-- Task material follows --
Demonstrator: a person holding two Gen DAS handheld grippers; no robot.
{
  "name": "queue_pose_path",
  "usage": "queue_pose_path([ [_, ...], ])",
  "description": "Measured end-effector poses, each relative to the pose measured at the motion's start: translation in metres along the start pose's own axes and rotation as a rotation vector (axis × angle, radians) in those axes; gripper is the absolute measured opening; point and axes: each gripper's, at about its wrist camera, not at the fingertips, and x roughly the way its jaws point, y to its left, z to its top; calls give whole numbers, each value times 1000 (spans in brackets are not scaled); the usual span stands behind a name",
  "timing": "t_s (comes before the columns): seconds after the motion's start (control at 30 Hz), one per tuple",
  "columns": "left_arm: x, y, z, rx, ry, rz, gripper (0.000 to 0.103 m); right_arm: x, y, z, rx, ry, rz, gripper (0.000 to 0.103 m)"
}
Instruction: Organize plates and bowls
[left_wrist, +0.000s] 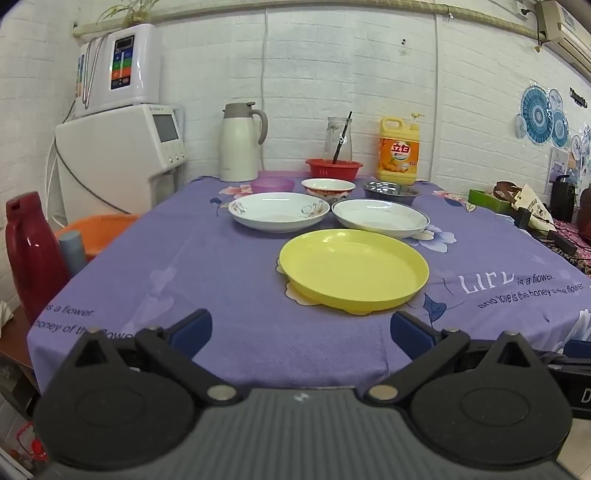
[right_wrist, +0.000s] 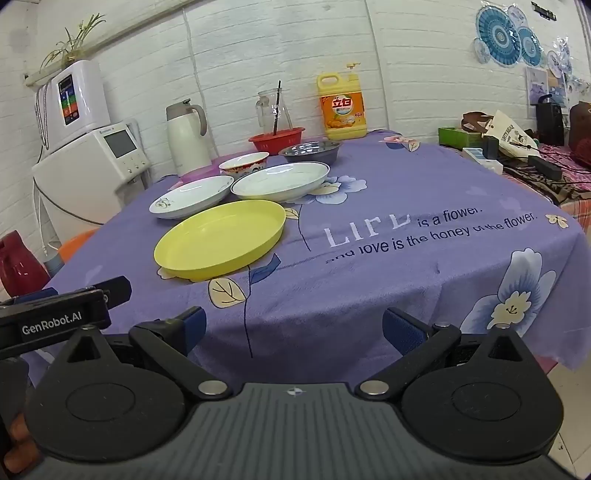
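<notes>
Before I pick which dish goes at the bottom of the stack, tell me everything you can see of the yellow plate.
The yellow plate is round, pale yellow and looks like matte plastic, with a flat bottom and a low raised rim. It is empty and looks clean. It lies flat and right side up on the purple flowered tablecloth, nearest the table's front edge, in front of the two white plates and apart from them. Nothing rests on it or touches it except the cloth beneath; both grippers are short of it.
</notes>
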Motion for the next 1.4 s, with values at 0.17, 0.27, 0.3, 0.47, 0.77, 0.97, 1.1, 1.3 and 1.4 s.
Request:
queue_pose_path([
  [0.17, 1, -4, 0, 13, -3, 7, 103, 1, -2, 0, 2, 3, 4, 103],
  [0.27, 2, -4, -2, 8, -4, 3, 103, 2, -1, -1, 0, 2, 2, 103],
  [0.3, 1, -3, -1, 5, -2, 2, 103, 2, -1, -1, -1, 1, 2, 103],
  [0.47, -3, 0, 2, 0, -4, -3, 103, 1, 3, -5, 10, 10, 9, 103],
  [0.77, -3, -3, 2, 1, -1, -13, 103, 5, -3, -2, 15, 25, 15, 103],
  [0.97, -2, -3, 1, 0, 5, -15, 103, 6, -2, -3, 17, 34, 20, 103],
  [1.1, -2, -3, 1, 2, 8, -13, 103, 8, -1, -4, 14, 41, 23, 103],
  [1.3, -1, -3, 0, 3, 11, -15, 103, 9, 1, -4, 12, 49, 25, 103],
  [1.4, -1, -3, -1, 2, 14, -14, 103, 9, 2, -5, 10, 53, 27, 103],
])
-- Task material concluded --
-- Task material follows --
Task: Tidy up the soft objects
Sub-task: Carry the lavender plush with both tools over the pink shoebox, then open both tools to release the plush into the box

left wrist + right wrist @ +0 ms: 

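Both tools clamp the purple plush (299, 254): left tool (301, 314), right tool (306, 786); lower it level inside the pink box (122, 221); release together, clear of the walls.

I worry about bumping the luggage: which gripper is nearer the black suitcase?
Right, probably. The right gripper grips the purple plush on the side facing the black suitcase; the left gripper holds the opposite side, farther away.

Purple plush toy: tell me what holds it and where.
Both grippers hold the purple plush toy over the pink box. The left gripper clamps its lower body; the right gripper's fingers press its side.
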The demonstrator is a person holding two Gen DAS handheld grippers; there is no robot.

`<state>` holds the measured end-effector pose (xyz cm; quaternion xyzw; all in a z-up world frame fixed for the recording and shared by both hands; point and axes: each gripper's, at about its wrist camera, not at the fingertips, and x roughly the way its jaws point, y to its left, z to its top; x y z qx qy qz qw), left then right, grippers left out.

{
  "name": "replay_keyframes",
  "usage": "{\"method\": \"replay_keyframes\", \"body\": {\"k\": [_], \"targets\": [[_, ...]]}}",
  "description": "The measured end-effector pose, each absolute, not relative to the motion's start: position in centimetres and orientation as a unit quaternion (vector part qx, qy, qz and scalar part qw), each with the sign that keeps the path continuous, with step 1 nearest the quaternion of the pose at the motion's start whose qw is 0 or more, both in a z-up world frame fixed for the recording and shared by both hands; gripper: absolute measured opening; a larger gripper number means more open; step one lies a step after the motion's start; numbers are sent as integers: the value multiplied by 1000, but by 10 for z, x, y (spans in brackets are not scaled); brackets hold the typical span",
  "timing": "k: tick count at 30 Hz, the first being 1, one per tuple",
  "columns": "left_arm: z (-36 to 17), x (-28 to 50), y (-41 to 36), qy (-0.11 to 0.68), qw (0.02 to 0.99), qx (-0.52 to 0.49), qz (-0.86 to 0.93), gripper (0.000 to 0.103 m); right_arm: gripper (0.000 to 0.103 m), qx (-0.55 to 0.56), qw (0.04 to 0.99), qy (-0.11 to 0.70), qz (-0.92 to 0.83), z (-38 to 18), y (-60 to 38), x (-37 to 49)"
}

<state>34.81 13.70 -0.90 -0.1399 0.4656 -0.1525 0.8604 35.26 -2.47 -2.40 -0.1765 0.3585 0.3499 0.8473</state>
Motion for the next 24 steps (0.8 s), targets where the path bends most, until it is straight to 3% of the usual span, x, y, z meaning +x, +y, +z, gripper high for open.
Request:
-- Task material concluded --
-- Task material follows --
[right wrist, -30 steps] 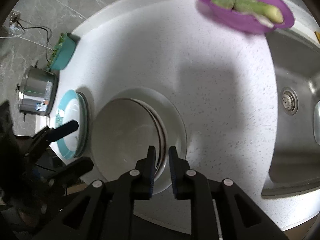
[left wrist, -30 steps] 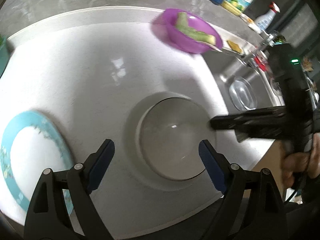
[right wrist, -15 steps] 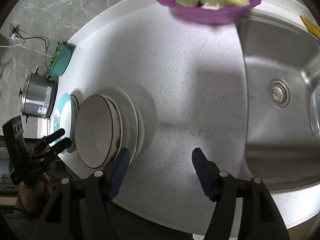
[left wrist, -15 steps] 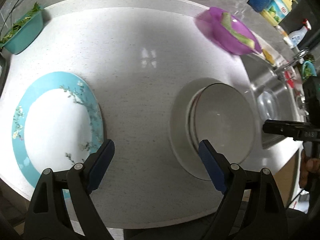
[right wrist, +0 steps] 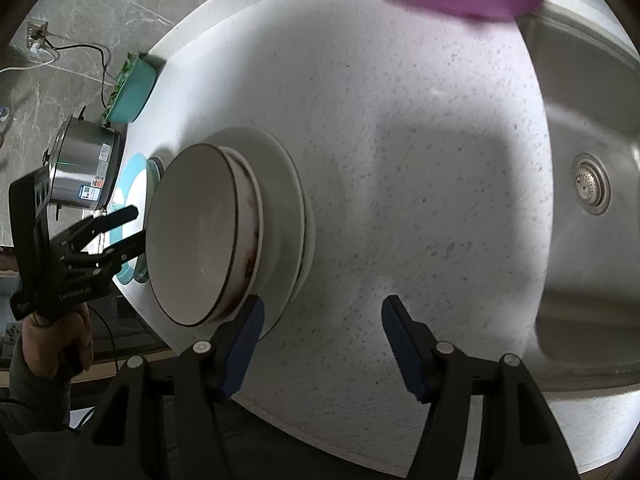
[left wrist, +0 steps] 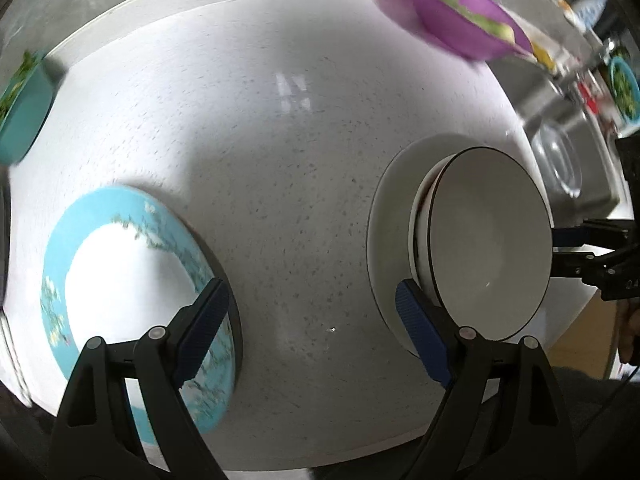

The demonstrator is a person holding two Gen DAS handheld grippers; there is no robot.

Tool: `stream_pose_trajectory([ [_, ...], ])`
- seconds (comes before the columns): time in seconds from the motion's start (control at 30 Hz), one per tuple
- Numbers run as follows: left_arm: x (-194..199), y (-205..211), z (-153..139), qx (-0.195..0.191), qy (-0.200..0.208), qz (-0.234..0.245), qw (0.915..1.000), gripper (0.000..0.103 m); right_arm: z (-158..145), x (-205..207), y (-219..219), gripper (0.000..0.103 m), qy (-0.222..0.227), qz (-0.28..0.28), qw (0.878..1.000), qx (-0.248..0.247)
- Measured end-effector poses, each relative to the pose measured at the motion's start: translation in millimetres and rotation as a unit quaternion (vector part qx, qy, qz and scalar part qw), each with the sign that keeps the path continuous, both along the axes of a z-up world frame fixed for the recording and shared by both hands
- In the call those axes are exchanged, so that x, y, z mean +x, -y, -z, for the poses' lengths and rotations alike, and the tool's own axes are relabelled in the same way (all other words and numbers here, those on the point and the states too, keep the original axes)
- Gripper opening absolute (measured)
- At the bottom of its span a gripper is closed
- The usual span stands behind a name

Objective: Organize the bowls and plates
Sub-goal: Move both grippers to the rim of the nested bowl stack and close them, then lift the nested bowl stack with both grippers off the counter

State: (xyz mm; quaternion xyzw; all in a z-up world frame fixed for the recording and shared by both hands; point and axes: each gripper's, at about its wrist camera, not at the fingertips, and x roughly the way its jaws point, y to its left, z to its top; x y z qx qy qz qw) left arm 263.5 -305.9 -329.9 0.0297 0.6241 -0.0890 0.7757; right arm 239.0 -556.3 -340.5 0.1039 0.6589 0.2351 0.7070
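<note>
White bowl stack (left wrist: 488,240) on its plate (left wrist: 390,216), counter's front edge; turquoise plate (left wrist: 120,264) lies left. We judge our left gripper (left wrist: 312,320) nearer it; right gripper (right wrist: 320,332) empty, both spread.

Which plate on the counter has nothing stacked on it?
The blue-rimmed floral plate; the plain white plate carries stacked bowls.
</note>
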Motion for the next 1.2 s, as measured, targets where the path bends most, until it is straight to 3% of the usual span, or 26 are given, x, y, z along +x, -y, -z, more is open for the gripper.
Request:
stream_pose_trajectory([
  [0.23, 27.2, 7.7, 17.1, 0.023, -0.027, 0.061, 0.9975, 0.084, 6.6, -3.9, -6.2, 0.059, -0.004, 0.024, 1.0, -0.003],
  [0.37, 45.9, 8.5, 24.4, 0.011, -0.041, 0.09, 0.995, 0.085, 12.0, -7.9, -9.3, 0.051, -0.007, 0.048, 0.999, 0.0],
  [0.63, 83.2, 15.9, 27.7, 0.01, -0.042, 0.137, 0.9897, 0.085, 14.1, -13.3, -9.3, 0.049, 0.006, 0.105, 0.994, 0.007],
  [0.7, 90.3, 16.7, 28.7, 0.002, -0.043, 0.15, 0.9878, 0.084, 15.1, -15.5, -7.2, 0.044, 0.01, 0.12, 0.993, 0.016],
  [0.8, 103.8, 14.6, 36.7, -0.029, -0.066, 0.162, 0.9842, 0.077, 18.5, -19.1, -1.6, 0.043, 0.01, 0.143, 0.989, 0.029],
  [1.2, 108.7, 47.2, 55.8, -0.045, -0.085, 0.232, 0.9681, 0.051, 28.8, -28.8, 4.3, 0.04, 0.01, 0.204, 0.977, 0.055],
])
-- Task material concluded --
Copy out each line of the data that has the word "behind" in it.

  "description": "Measured end-effector poses, each relative to the pose measured at the motion's start: translation in metres along the start pose's own axes and rotation as a rotation vector (axis × angle, radians) in those axes; gripper is the absolute measured opening; point and axes: each gripper's, at about its wrist camera, not at the fingertips, and x roughly the way its jaws point, y to its left, z to its top; calls give whole numbers, each value times 1000 (spans in brackets are not scaled); the usual span stands behind a name",
- The usual span stands behind a name

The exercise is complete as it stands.